* **TASK TO COMPLETE**
In the data below, find each line carrying the string "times" and copy it out.

----- SUPPLIED MATERIAL -----

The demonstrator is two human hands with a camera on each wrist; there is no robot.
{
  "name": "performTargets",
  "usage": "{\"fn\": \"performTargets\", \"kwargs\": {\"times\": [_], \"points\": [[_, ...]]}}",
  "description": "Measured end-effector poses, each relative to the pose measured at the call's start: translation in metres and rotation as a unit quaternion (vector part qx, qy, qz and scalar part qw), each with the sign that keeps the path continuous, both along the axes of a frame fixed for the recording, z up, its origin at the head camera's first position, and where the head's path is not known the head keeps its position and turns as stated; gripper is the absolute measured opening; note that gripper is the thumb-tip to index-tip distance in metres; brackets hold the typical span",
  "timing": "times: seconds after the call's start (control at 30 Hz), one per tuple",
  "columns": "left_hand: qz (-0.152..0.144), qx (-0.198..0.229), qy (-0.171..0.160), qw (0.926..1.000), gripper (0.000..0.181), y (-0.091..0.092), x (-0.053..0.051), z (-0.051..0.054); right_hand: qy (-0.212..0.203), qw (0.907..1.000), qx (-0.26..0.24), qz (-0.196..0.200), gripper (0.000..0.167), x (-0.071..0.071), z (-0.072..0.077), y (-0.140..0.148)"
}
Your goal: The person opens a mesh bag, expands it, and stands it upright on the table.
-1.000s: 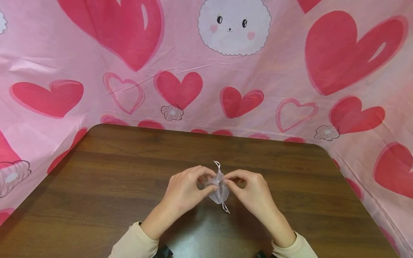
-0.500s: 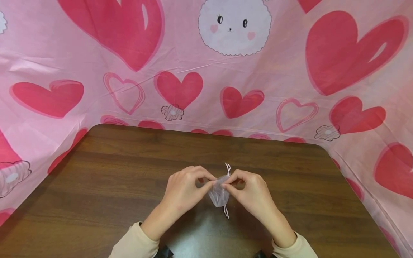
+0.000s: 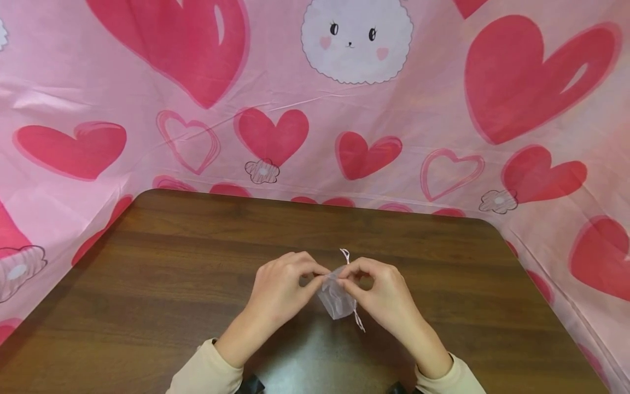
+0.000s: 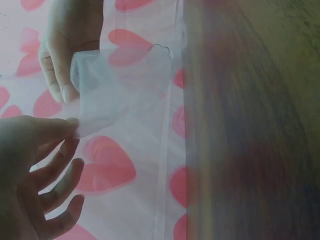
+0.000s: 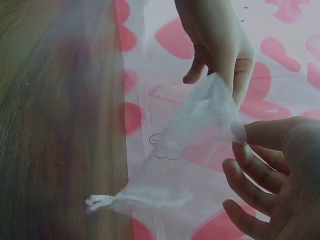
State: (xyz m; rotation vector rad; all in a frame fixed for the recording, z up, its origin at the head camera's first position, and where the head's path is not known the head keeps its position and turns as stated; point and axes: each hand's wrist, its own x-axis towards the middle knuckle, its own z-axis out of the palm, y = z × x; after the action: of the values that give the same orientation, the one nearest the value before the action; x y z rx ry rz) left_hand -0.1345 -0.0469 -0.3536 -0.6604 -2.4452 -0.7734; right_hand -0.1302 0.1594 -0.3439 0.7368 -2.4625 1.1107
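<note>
Near drawstring (image 3: 360,322) swung toward right edge of tabletop (image 3: 162,290); bag (image 3: 336,302) likely turned. Left hand (image 3: 284,285), right hand (image 3: 385,288) both pinch it narrowly.

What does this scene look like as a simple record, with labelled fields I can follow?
Left hand: pinches a small bag
Right hand: pinches the same bag, beside the left hand
Bag material: thin, whitish, see-through
Cord loops: white; one on the far side, one on the near side
Table: brown, wood-grained
Backdrop: pink, printed with hearts
Sleeves: cream
</note>
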Motion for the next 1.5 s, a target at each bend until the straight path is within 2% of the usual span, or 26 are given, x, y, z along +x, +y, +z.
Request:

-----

* **ANSWER SECTION**
  "usage": "{\"fn\": \"performTargets\", \"kwargs\": {\"times\": [_], \"points\": [[_, ...]]}}",
  "timing": "times: seconds after the call's start (control at 30 Hz), one per tuple",

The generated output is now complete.